Effective data processing in the decentralised cloud infrastructure of the future
NEWS
Data traffic management will grow like wildfire with future self-driving cars, smart video surveillance and automated factories. In his thesis, Amardeep Mehta developed methods to optimally allocate resources to next generation applications in distributed "Mobile Edge Clouds". They are a kind of infrastructure with large centralised data centres combined with distributed computing capacity linked by 5G networks.
Amardeep Mehta, doktorand datavetenskap
PhotoMikael Hansson
The rapid development of high-performance and cost-effective online units and the development of 5G networks have led to a never-before-seen growth in data traffic, which requires efficient data management. For example, manufacturers, such as Toyota and Hitachi, have predicted that the amount of data generated by self-driving cars will be several petabytes a day. Correspondingly, smart factories (so-called industry 4.0) will revolutionise the manufacturing industry.
These kinds of autonomous applications will demand very high bandwidth, low latency and minimal jitter (variation in performance). Today's centralised and remotely located data centres are incapable of providing the performance these applications require.

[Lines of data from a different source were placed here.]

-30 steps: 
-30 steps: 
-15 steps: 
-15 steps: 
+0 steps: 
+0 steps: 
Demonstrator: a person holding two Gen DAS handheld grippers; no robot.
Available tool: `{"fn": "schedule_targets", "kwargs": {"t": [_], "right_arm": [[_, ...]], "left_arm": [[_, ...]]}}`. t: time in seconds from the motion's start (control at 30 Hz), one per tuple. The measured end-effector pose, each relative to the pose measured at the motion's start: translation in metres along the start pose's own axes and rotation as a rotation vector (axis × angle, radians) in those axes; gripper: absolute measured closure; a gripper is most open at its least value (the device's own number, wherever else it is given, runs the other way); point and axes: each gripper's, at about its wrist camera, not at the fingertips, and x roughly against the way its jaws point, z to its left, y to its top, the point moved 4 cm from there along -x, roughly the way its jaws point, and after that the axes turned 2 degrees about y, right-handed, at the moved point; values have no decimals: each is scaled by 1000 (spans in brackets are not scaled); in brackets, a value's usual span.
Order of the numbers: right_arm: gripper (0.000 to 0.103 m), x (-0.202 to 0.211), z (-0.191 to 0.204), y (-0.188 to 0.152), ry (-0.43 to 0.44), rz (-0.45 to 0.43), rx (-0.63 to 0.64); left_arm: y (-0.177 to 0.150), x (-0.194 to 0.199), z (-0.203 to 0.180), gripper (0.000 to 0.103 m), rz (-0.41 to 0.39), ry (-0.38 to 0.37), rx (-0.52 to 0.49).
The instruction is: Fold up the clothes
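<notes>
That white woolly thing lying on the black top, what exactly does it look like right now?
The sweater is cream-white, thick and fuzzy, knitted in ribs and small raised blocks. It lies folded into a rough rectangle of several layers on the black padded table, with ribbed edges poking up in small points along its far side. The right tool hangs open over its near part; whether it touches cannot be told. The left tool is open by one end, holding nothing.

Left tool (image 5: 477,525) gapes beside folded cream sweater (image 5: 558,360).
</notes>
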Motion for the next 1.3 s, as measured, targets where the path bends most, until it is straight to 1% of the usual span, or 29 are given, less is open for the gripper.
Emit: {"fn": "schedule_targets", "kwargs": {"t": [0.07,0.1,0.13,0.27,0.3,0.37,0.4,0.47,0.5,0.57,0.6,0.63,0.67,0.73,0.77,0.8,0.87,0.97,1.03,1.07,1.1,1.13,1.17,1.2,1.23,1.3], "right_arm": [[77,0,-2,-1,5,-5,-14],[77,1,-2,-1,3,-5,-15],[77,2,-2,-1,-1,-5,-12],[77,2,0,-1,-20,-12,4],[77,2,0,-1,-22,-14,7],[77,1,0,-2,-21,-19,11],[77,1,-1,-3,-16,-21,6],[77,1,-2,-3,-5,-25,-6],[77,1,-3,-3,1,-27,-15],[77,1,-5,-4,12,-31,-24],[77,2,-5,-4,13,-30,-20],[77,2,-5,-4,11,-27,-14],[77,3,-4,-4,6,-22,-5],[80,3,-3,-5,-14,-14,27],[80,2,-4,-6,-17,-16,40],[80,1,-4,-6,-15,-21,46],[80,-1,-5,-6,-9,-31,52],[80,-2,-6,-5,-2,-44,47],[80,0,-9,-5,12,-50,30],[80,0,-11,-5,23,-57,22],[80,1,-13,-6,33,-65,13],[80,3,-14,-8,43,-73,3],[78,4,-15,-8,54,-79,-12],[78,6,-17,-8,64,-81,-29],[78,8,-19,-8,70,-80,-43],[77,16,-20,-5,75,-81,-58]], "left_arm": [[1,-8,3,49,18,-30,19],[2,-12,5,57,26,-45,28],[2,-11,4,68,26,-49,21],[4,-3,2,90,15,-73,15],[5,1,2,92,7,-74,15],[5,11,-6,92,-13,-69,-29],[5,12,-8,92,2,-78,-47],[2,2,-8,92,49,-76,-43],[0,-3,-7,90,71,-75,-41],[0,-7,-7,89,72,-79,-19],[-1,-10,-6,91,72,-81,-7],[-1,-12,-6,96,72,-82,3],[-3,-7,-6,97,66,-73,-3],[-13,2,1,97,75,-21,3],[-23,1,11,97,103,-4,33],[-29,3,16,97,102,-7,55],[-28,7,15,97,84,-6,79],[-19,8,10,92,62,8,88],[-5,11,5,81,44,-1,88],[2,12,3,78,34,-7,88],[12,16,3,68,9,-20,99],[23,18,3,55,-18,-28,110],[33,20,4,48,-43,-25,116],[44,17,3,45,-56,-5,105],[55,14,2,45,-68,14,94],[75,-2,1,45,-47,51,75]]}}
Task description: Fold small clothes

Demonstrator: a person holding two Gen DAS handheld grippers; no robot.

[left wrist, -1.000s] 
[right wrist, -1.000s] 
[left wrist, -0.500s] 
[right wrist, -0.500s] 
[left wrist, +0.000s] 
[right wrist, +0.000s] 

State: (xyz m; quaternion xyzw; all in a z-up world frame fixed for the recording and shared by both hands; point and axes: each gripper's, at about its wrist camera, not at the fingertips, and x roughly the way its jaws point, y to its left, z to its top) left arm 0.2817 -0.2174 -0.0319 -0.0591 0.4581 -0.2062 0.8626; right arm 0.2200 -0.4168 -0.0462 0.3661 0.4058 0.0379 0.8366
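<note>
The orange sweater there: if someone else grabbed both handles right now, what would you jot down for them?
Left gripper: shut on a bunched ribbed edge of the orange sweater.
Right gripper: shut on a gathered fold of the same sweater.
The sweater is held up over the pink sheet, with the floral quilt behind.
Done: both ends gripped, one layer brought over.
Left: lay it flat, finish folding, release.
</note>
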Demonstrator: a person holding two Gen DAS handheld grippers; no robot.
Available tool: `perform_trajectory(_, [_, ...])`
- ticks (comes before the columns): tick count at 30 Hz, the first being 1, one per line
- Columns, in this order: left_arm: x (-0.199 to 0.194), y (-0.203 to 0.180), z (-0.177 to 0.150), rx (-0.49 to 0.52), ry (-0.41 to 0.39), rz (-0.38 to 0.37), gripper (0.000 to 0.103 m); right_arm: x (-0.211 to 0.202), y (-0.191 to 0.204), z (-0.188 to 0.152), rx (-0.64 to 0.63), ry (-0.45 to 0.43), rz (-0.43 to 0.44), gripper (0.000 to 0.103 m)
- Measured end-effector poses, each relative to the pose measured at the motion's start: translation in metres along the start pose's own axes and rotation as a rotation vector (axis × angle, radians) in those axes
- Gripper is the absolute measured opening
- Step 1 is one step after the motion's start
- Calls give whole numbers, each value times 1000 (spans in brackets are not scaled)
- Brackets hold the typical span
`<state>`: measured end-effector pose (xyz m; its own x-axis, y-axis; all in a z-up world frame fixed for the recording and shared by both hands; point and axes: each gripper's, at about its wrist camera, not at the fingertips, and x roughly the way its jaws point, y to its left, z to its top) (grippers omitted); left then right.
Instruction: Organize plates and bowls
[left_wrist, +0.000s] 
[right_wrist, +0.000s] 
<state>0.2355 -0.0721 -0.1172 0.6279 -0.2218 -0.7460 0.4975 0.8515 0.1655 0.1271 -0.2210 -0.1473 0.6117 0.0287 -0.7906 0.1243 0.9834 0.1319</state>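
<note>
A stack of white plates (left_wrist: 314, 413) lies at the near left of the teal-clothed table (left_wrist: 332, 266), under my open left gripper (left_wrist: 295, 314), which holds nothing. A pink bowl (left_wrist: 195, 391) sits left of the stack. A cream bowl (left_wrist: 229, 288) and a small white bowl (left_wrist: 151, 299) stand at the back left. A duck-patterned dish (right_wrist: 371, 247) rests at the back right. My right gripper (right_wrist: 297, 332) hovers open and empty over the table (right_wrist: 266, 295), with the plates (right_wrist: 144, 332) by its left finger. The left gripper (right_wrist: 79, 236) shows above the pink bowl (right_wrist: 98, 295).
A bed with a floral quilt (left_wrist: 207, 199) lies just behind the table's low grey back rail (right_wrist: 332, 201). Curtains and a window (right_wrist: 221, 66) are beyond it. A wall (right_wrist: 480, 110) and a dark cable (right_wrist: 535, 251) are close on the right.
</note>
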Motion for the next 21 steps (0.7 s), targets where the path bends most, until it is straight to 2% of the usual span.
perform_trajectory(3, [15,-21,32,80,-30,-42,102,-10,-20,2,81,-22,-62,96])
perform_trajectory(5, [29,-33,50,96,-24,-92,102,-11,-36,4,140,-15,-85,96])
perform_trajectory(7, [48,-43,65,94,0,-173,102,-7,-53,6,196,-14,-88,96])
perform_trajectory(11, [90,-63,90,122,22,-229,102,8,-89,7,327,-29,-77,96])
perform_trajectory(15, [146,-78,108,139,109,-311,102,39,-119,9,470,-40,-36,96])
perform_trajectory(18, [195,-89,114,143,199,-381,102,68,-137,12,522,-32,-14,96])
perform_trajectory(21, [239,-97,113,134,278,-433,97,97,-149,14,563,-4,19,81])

One way of handling these challenges is to move computing capacity from the data centres closer to the end users, which provides better performance and robustness for applications and can also reduce the costs. This paradigm, with computing capacity placed between the data centres and the applications, is usually called Mobile Edge Clouds (MECs). By optimally allocating hardware resources in the MEC infrastructure to applications, a telecom operator of a MEC infrastructure can both improve availability and performance of the applications and reduce operating costs.
However, there are several challenges to overcome. The first is determining how much computing capacity needs to be installed, and where in the network it should be placed for optimal cost and performance operation of the entire MEC infrastructure. The second, related challenge is how much capacity should be allocated to each application, and where in the network this should take place to obtain the best possible performance at the lowest possible cost. The third challenge is how a framework should be designed to simplify the development of new applications that can be run anywhere in the MEC infrastructure, ranging from the central data centres all the way out to the mobile units.
In his thesis, Amardeep Metha defines models and algorithms both as simulation tools and software frameworks for handling the challenges of resource allocation in a heterogeneous MEC environment consisting of mobile units, distributed computing nodes and centralised data centres.
"With the methods I've developed, a telecom operator can optimise the installation of a MEC infrastructure and save up to 67 per cent of the operating costs for bandwidth-intensive applications," says Amardeep Metha.
The research was conducted at the Department of Computing Science at Umeå University in cooperation with researchers at Lund University and Ericsson Research.
Amardeep Mehta was born and raised in India. He holds an engineering degree in information technology from Punjab University, Chandigarh, India, and a Master's degree in computer science from Uppsala University.